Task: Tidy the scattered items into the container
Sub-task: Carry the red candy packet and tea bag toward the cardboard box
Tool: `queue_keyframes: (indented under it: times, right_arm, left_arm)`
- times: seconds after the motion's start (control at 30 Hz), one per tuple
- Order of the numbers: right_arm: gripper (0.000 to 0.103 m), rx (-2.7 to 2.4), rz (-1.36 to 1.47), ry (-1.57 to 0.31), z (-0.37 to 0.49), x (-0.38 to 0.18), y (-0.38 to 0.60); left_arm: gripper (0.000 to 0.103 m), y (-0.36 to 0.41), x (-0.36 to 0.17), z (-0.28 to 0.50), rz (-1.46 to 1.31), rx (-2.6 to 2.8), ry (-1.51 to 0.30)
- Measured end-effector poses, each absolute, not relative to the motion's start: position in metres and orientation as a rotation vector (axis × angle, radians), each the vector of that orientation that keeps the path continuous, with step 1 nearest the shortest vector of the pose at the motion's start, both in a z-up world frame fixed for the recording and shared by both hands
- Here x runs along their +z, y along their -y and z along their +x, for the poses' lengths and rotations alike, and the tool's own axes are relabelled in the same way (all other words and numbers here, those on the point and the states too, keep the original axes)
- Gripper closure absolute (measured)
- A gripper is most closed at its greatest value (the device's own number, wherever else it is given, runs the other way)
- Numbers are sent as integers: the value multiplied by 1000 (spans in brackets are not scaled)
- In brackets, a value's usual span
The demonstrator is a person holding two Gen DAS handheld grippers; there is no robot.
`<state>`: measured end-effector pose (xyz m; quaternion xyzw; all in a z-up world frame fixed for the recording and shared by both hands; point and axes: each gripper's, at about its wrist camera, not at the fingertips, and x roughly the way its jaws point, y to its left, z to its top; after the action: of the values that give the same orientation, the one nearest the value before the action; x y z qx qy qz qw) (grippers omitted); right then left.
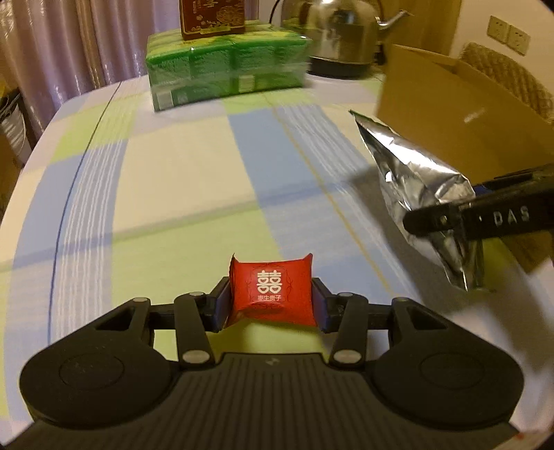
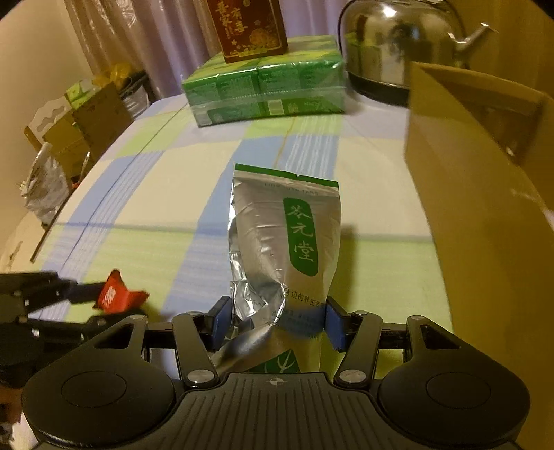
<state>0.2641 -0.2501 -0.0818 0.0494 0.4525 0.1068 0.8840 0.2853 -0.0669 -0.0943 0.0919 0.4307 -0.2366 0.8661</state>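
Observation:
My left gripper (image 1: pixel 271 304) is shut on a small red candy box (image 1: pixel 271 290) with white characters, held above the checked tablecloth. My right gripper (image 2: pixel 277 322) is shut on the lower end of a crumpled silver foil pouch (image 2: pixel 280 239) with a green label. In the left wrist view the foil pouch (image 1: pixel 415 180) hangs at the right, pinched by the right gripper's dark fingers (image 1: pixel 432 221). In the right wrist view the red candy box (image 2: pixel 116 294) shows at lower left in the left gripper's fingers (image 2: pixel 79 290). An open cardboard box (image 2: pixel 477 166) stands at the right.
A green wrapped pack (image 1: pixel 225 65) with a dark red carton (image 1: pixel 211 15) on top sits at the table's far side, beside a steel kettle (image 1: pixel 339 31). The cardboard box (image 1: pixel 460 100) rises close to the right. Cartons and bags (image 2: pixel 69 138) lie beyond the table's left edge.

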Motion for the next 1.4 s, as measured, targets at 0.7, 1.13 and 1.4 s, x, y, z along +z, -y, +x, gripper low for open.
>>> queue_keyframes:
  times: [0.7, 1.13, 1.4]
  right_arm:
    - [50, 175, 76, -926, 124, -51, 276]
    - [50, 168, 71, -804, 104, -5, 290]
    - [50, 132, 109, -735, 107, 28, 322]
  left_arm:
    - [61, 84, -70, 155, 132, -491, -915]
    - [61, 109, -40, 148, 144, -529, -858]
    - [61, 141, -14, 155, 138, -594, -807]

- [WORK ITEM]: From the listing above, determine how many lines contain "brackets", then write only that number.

- [TASK OUTPUT]: 2